┌────────

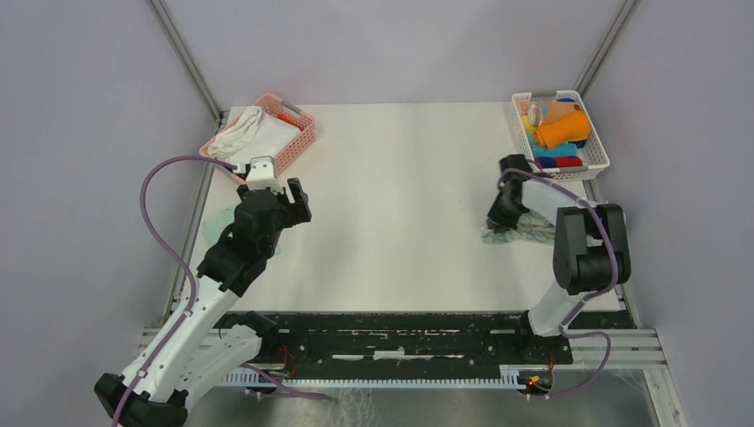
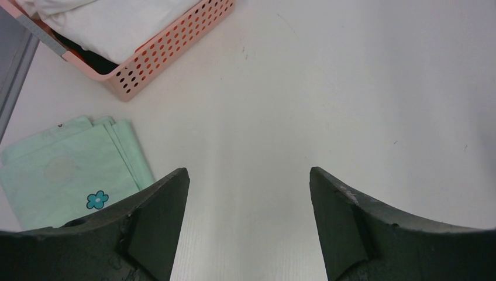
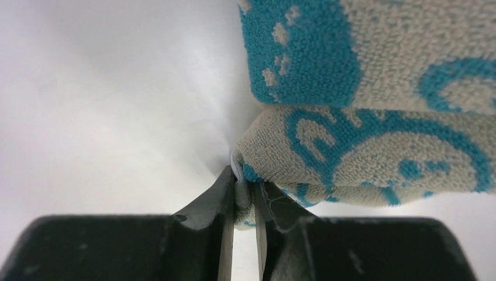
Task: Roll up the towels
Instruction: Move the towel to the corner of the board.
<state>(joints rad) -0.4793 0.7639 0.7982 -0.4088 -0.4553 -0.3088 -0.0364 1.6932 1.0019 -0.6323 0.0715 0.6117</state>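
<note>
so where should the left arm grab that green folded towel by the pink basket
Probably the stepped edge of the green towel, on the side facing the bare table. It lies flat, and the folded layers fan out there, giving the left gripper a lip to pinch from above. The opposite side lies close to the table's edge.

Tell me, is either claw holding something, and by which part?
The right claw pinches the blue-patterned towel by the corner of its folded edge. The left claw is open, holding nothing.
</note>
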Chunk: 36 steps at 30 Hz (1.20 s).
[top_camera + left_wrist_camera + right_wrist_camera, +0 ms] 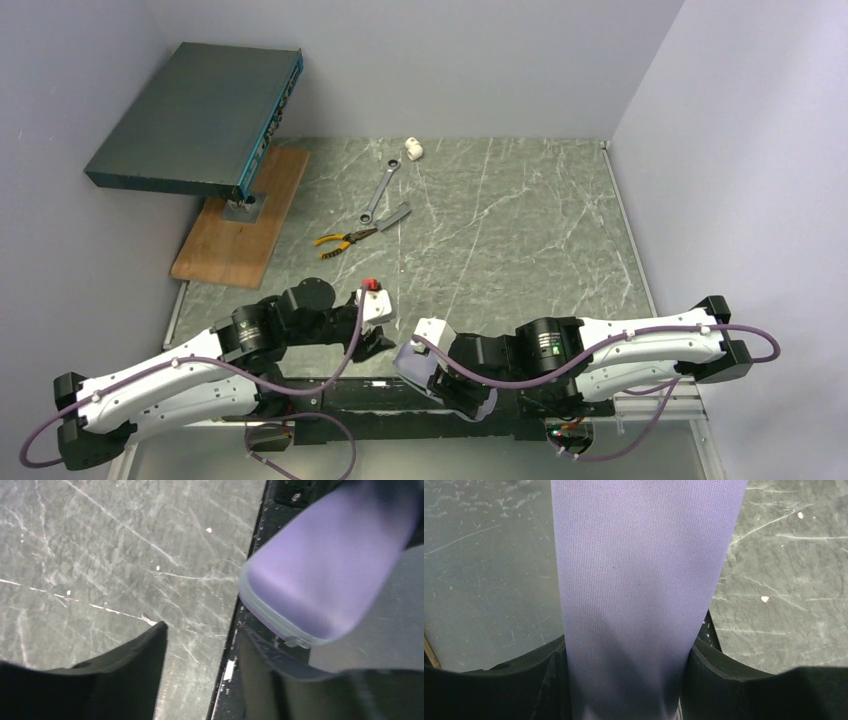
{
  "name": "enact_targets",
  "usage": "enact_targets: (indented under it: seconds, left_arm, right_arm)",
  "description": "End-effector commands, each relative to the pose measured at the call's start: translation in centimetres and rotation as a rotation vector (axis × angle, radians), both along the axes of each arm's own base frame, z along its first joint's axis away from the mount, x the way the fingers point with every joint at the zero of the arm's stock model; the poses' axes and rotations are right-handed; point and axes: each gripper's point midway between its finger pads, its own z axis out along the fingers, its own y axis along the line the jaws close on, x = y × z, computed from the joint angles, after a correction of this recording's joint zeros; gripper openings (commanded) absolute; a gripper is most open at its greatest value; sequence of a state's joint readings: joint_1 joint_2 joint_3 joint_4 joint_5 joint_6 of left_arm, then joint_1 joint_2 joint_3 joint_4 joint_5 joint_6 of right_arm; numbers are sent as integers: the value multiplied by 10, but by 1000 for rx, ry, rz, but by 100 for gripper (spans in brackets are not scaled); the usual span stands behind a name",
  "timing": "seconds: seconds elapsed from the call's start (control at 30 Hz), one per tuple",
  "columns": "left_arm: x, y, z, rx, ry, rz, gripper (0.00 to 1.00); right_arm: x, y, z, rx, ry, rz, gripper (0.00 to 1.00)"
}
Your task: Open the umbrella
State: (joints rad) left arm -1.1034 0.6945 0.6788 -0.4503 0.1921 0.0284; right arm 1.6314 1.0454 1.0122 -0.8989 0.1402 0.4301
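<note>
Lilac hard-shell case [644, 555] held over near edge of table [520, 230], lying diagonal to that edge. right gripper [626, 660] fingers pinching case across its width. left gripper [200, 665] at same near edge, just left of case, fingers spread, nothing between them. Pale rim seam of case shows. Where umbrella is: cannot tell, no view shows it.

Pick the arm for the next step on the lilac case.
Left, probably. The right claw is clamped on the lilac case, so it is busy holding; the left claw is open and empty, with the case's free end beside it.
</note>
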Motion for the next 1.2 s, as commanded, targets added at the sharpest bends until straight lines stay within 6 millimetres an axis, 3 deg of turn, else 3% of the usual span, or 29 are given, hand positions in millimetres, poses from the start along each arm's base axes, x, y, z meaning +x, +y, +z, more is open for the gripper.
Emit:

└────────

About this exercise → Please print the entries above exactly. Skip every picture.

Written answer →
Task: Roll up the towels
Instruction: Move the towel to the corner of the board.
<state>(joints rad) -0.4793 0.7639 0.7982 -0.4088 -0.4553 -0.3088 -0.0364 1.6932 1.0019 -0.6323 0.0715 0.6117</state>
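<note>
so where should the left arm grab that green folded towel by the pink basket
Probably the stepped edge of the green towel, on the side facing the bare table. It lies flat, and the folded layers fan out there, giving the left gripper a lip to pinch from above. The opposite side lies close to the table's edge.

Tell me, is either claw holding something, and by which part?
The right claw pinches the blue-patterned towel by the corner of its folded edge. The left claw is open, holding nothing.
</note>
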Chunk: 36 steps at 30 Hz (1.20 s).
[top_camera + left_wrist_camera + right_wrist_camera, +0 ms] 
{
  "name": "enact_targets",
  "usage": "enact_targets: (indented under it: seconds, left_arm, right_arm)",
  "description": "End-effector commands, each relative to the pose measured at the call's start: translation in centimetres and rotation as a rotation vector (axis × angle, radians), both along the axes of each arm's own base frame, z along its first joint's axis away from the mount, x the way the fingers point with every joint at the zero of the arm's stock model; the poses' axes and rotations are right-handed; point and axes: each gripper's point midway between its finger pads, its own z axis out along the fingers, its own y axis along the line the jaws close on, x = y × z, computed from the joint angles, after a correction of this recording's joint zeros; gripper openings (commanded) absolute; a gripper is most open at its greatest value; sequence of a state's joint readings: joint_1 joint_2 joint_3 joint_4 joint_5 joint_6 of left_arm, then joint_1 joint_2 joint_3 joint_4 joint_5 joint_6 of right_arm; numbers are sent as integers: the value multiplied by 10, but by 1000 for rx, ry, rz, but by 100 for gripper (spans in brackets are not scaled); the usual span stands behind a name",
  "timing": "seconds: seconds elapsed from the call's start (control at 30 Hz), one per tuple",
  "columns": "left_arm: x, y, z, rx, ry, rz, gripper (0.00 to 1.00); right_arm: x, y, z, rx, ry, rz, gripper (0.00 to 1.00)"
}
Your task: Open the umbrella
State: (joints rad) left arm -1.1034 0.6945 0.6788 -0.4503 0.1921 0.0284; right arm 1.6314 1.0454 1.0122 -0.8989 0.1402 0.4301
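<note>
Lilac hard-shell case [644, 555] held over near edge of table [520, 230], lying diagonal to that edge. right gripper [626, 660] fingers pinching case across its width. left gripper [200, 665] at same near edge, just left of case, fingers spread, nothing between them. Pale rim seam of case shows. Where umbrella is: cannot tell, no view shows it.

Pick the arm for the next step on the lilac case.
Left, probably. The right claw is clamped on the lilac case, so it is busy holding; the left claw is open and empty, with the case's free end beside it.
</note>
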Motion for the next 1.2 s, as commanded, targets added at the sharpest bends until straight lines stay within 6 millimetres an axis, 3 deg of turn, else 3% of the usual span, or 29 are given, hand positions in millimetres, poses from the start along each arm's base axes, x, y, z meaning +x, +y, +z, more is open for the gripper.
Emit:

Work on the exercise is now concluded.